Thermally-enhanced flexible phase change materials incorporating magnetically aligned boron nitride platelets for efficient thermal management

Flexible phase change materials (FPCMs) have attracted enormous attention owing to their exceptional latent heat storage capacity, flexibility, and processability for the thermal management of flexible electronics. However, the commonly low thermal conductivity, leakage issue, and inadequate mechanism strength restrict their further practical application. In this work, thermally-enhanced FPCMs incorporating magnetically aligned boron nitride (BN) platelets were synthesized under the magnetic field. Among them, silicone elastomer (SE) and n-Octadecane were utilized as the flexible matrix and thermal energy storage materials, respectively.

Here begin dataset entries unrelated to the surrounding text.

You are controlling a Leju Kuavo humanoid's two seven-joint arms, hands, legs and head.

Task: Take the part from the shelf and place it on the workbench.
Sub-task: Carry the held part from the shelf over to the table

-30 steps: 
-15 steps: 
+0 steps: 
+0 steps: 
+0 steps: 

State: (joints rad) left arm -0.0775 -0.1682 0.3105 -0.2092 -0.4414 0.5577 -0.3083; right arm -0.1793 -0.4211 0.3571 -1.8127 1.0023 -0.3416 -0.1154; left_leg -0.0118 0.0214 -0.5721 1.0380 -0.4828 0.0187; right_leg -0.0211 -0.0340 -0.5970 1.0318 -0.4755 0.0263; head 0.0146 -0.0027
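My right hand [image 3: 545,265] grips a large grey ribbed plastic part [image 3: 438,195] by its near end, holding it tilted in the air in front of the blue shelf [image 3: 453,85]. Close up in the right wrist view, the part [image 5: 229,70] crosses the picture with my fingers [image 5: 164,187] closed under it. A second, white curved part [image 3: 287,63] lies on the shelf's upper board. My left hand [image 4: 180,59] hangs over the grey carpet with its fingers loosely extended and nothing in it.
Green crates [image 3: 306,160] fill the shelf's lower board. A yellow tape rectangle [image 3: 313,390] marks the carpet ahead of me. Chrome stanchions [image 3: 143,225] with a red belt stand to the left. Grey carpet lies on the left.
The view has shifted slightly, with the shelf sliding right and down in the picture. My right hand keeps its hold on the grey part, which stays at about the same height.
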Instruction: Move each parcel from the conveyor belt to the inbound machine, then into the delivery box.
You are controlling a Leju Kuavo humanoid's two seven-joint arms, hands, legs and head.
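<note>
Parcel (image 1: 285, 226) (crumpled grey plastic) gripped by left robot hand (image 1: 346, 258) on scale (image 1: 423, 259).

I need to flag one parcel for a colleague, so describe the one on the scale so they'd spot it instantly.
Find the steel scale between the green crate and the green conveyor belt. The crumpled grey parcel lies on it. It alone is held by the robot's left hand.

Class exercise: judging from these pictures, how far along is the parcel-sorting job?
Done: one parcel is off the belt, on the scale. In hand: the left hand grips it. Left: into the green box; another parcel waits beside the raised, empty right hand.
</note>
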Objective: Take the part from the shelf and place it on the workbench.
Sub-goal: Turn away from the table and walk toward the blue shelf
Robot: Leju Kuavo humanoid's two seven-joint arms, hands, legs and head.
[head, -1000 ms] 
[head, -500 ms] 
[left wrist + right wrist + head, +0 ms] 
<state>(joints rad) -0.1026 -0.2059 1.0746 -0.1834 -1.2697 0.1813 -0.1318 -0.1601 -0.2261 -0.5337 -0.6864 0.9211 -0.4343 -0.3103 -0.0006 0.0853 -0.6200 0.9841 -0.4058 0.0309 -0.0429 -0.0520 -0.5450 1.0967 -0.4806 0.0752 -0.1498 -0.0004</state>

The thermal conductivity of the FPCMs was significantly improved from 0.183 W/m·°C to 0.513 W/m·°C with the incorporation of 8 wt% BN, which is about 47.5 % higher than that of the FPCMs with randomly distributed BN platelets. In addition, the latent heats of the synthesized FPCMs were over than 60 J/g, demonstrating a sufficient thermal energy storage capacity. Further, the FPCMs displayed exceptional flexibility and heat dissipation performance, being promising for applications in the field of flexible electronic thermal management.